What the exercise asks: Only the lines from the first line of the data through the line containing "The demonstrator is" belong in the answer, transcribed exactly; pictures do not.

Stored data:

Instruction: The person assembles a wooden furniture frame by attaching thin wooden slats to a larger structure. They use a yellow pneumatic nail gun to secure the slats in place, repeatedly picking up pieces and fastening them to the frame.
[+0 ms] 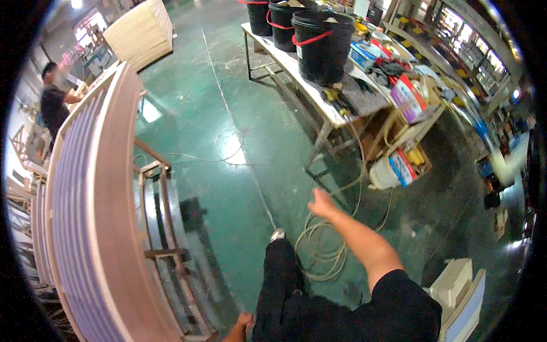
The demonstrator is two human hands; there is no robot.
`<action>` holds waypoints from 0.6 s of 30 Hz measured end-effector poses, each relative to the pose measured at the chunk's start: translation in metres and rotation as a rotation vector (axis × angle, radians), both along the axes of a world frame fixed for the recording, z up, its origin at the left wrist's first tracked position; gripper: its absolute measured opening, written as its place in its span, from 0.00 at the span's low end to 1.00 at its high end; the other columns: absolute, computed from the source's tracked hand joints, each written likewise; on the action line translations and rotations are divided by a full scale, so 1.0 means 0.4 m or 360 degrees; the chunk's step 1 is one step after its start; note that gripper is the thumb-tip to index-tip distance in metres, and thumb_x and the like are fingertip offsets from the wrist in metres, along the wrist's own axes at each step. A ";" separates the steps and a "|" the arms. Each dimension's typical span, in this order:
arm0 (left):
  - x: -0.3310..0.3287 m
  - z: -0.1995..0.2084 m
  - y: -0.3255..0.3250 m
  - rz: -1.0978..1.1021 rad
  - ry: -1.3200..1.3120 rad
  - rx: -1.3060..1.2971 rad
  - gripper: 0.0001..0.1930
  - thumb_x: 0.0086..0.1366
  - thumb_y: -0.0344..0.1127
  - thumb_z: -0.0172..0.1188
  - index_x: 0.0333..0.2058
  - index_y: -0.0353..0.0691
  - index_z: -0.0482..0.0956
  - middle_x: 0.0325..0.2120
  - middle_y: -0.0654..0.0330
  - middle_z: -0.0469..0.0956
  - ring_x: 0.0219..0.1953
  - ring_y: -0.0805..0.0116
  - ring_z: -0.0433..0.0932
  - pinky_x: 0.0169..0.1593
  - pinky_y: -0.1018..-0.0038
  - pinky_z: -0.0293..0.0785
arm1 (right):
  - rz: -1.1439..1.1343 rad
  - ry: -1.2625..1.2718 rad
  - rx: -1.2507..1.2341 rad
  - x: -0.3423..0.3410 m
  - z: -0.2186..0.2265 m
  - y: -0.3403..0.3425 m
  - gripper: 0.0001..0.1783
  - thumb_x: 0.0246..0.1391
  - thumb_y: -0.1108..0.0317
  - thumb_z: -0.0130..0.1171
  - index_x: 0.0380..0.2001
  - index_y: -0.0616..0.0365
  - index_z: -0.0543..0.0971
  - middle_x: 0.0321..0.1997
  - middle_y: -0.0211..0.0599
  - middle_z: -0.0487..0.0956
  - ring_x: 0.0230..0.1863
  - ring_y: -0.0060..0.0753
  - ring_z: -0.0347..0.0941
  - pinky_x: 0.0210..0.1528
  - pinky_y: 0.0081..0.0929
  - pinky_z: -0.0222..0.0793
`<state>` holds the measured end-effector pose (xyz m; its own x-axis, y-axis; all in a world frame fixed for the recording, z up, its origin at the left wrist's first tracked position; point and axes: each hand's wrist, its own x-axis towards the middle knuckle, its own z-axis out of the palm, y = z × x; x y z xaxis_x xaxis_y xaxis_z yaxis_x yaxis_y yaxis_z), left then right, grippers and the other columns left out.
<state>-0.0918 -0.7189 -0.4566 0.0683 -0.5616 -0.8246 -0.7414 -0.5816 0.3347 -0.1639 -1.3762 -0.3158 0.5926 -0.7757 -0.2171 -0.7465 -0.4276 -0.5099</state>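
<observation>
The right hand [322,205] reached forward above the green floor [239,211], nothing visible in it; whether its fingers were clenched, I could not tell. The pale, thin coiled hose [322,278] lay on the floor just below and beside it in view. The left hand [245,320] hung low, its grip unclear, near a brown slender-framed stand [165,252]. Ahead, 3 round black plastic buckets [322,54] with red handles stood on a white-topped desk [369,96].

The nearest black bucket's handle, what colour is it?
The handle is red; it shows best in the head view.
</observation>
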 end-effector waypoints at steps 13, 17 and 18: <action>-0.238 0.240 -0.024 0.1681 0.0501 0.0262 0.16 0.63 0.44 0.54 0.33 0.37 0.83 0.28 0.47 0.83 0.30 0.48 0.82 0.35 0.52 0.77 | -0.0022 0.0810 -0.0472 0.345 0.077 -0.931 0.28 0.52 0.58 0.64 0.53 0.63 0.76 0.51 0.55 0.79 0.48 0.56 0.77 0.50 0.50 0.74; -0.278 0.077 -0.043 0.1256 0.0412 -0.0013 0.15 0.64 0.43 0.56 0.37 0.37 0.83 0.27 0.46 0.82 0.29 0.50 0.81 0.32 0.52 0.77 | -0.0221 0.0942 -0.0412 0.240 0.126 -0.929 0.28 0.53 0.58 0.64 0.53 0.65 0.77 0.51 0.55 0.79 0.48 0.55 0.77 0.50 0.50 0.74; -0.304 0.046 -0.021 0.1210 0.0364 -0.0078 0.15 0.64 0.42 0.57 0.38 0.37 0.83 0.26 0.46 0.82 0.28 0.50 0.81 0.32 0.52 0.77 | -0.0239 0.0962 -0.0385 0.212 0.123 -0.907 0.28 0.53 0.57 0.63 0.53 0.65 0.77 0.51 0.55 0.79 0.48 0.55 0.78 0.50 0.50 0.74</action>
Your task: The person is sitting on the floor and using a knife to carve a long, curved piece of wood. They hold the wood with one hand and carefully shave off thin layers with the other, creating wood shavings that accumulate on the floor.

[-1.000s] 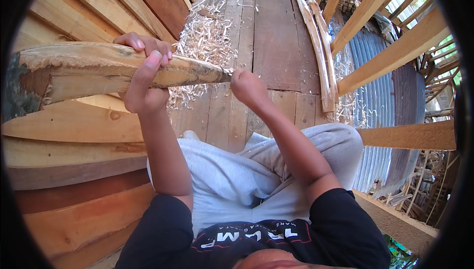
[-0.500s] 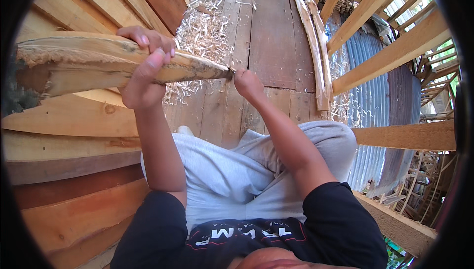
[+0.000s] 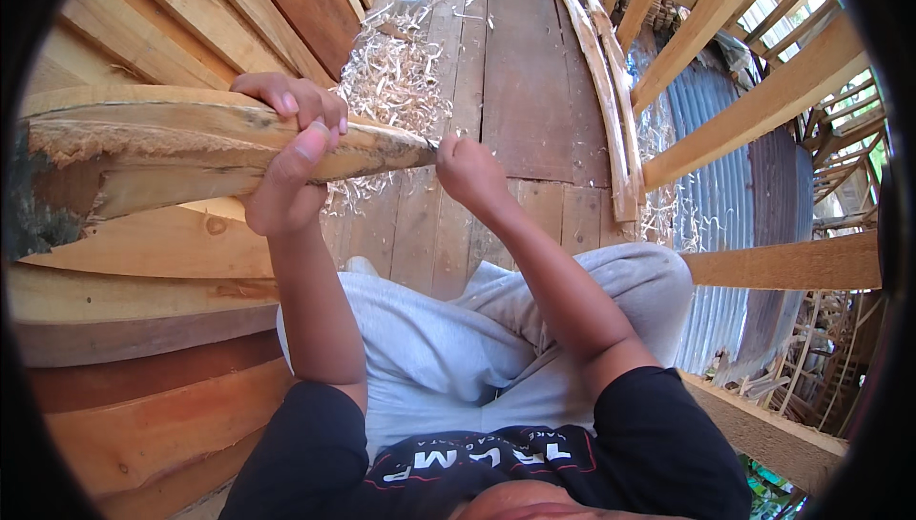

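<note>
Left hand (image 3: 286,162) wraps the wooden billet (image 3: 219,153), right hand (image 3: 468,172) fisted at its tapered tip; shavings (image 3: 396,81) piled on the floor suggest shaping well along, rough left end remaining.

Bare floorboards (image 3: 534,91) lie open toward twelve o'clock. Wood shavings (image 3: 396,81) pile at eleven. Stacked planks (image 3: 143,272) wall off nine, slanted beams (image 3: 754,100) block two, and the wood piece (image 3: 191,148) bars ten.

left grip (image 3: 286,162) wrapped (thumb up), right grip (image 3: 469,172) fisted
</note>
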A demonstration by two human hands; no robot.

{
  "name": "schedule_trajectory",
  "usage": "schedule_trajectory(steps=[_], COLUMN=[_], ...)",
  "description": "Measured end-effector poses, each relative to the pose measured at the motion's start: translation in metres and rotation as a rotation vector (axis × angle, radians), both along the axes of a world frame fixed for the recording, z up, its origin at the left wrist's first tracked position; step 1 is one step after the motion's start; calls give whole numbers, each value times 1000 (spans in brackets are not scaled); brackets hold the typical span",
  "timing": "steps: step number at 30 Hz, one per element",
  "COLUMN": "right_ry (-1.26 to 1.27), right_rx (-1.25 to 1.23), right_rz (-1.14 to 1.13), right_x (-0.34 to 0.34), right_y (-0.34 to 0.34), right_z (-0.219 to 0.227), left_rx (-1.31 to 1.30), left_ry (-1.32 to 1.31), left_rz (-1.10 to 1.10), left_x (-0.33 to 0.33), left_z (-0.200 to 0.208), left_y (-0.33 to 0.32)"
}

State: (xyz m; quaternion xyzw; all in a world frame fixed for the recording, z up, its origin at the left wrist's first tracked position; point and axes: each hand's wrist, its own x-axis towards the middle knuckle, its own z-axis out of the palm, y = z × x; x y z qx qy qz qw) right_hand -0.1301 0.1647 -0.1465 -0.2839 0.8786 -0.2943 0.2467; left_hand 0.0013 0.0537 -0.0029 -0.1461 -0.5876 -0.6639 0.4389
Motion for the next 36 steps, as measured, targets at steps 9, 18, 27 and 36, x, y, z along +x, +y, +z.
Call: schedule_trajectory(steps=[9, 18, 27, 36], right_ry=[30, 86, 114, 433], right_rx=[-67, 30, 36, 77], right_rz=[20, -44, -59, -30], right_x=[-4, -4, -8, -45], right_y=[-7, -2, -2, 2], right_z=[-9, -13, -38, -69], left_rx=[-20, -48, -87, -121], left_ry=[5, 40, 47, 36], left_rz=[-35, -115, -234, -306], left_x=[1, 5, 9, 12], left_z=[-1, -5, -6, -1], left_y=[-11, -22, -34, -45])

Answer area:
Instruction: The person assembles a wooden furniture frame by attaching thin wooden slats to a larger structure. They use a yellow pneumatic nail gun to secure the slats in place, repeatedly picking up pieces and fastening them to the frame.
[+0 ms] 
The demonstrator is two human hands; there is no robot.

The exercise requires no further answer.